Gus is the Oregon Policy Coordinator for the Surfrider Foundation. As a fisher, surfer, kayaker and diver, Gus is committed to protecting Oregon’s oceans and supporting coastal communities. He played a big role in restoring Oregon’s ban on off-shore drilling and is actively engaged in the campaign to ban plastic bags in Oregon. On top of his lobbyist duties, Gus is a member of the Cape Perpetua and Coos Bay marine reserve community teams, the Territorial Sea Plan Advisory Committee and was on former Gov. Kulongoski’s Nearshore Research Task Force. When he’s not saving the oceans, he’s…duh, surfing.
As Rep. Jim Weidner’s legislative assistant, Jameson has been a champion of constituent care. In the last legislative session, he introduced HB 3189 (aka “Legalize Cookies”) on behalf of a Yamhill county bakery owner to allow the Red Fox bakery to keep selling their delicious cookies without having to secure a separate license. He also spearheaded HB 3334 (Bread Purity Act) which updated our bread laws to allow for organic whole grain breads to be sold without the mandate that requires the presence of artificial vitamins that do not naturally occur in whole grain bread and provided key help on an effort to remove Oregon investments from human-rights violating states. He’s also way less pixelated in real life.
On top of Steve’s role as the organizer for Oregon Action, he’s played a key volunteer role in organizations across the state. Ok, deep breath: he’s the treasurer for the Northeast Coalition of Neighborhoods, vice-president of the Young Oregon Democrats of America, treasurer of the Multnomah County Young Democrats and helped start up a chapter of US Uncut in Portland, organizing around economic justice. He also made some national blog-o-sphere news this year for getting fired from Wells Fargo after sending an e-mail to the entire staff suggesting the bank workers unionize, which is, ya know, badass.
Jaime’s taken a bold and unprecedented role in bringing a voice to Oregon’s immigrant student community. Jaime’s day/night/weekend job is as a youth mentor for the Student Alliance Project, which grew out of the “Papers” movie project and seeks to cultivate leadership among multicultural youth in Oregon and Southwest Washington. He’s also the volunteer leader of the Northwest Immigrant Youth Alliance, a team of young north-westerners who are “undocumented, unapologetic and unafraid”. He recently led Coming Out of the Shadows a bus trip for undocumented youth to the Tacoma Detention Center to demonstrate against the anti-immigrant “Secure Communities” program. He also really knows his way around a megaphone.

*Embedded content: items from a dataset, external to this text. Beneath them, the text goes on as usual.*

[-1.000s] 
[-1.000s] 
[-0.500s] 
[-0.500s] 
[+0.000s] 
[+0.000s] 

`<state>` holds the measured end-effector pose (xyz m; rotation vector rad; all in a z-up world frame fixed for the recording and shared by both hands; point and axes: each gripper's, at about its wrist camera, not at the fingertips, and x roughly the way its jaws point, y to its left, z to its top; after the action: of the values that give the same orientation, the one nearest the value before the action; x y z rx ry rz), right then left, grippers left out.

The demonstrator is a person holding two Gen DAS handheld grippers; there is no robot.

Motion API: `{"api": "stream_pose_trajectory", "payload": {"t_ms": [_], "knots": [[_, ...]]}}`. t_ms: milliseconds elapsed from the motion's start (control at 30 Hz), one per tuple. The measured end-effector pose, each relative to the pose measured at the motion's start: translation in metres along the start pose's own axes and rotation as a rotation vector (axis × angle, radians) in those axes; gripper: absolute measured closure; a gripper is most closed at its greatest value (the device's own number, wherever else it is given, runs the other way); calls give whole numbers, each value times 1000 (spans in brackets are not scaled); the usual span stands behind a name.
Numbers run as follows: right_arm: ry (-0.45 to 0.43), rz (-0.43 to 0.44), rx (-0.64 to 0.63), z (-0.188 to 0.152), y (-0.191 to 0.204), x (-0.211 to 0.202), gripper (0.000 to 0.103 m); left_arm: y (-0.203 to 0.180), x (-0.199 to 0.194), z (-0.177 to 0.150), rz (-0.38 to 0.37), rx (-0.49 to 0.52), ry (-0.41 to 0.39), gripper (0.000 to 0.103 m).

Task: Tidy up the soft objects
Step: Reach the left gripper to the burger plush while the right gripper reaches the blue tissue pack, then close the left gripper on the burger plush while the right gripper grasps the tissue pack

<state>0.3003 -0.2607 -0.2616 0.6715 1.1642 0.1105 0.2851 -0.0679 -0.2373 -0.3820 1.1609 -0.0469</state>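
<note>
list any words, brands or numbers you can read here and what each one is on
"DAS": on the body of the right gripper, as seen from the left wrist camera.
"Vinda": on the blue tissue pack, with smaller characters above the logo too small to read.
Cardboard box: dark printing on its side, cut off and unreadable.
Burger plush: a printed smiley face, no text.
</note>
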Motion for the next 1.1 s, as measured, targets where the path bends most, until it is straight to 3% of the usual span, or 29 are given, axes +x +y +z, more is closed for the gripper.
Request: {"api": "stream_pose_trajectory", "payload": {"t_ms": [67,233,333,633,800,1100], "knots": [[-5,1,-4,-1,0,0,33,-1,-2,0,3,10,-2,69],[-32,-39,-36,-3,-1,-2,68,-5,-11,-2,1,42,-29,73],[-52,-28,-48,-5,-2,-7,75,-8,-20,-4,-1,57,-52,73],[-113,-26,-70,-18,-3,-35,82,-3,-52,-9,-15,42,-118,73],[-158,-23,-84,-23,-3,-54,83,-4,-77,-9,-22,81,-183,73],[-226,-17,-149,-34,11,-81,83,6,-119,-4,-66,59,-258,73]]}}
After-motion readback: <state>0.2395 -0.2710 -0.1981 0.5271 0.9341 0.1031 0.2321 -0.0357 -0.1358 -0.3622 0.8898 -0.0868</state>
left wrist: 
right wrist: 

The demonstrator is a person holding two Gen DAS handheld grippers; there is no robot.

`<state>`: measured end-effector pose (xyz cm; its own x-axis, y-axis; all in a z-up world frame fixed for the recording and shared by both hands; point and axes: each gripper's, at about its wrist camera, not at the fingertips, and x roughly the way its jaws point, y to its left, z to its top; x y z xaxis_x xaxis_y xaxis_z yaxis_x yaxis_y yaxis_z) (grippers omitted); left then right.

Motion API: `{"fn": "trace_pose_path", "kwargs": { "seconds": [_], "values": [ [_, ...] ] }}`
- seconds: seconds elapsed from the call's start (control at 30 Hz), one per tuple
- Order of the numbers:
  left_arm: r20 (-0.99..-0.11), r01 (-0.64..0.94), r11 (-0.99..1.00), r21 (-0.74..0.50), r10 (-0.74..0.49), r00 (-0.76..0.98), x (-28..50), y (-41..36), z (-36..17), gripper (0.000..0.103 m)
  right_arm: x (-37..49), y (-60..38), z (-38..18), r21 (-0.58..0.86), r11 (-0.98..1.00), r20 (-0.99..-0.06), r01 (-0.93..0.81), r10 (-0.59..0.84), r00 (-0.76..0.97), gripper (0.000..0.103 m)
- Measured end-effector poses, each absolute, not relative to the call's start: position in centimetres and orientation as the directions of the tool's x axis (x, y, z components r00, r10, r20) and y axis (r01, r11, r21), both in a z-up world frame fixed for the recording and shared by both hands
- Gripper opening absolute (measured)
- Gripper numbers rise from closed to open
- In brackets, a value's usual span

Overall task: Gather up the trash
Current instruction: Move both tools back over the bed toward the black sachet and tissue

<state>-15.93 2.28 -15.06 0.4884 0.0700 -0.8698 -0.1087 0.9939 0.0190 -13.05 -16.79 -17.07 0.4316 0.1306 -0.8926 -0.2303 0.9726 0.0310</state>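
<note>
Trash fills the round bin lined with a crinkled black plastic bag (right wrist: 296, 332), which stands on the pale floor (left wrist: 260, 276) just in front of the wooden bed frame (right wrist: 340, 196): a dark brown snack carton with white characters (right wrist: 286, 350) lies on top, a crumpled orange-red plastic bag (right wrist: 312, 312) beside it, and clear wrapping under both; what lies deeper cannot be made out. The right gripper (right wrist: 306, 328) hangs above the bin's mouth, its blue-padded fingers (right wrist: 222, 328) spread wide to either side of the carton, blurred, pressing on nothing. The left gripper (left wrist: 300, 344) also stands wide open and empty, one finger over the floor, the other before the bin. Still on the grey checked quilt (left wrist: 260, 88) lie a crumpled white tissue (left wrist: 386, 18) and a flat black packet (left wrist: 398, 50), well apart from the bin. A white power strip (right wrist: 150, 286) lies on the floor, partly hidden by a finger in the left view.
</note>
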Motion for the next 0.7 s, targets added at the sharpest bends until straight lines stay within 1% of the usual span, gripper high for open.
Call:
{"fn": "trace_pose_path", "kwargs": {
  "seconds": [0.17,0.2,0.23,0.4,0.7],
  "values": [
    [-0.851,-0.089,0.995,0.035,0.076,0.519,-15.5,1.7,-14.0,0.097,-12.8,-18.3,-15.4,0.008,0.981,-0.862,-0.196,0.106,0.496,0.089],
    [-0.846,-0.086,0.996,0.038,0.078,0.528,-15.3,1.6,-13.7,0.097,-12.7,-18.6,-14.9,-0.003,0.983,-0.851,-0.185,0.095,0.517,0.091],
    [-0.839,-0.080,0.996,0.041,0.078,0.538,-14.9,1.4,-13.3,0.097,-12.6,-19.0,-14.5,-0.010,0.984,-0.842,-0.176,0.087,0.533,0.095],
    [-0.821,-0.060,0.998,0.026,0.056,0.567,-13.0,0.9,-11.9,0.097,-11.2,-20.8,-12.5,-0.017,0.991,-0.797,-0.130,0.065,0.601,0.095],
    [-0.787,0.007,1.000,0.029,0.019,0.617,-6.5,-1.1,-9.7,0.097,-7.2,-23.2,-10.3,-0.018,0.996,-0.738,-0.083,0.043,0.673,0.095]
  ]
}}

As Project Coordiantor for the landmark Labor Project, a partnership between Basic Rights Oregon and SEIU 503, Jen Lleras is all about bringing together communities. Right now, she’s working on the critical project of building support for marriage equality amongst working people and building support for the right to organize among the LGBT community. Up until this year, though, Jen was the organizing director of the Oregon Student Association, where she led countless students to register tens of thousands of volunteers every election cycle. She’s also an unstoppable Duck fan.
As staff assistant to Senate Majority Leader Diane Rosenbaum, this Corvallisian has made her mark on a whole mess of major policy advancements in Oregon: working to create a paid family leave and medical leave program, increasing Oregon’s Earned Income Tax Credit to support low-income working Oregonians, banning the use of job discrimination based on credit history and, most recently, closing a health insurance loophole that unfairly disqualified women diagnosed with breast & cervical cancer from access to treatment. She’s currently pursuing her Public Policy Master’s degree at OSU & is proud to be a Beaver amongst all these Ducks.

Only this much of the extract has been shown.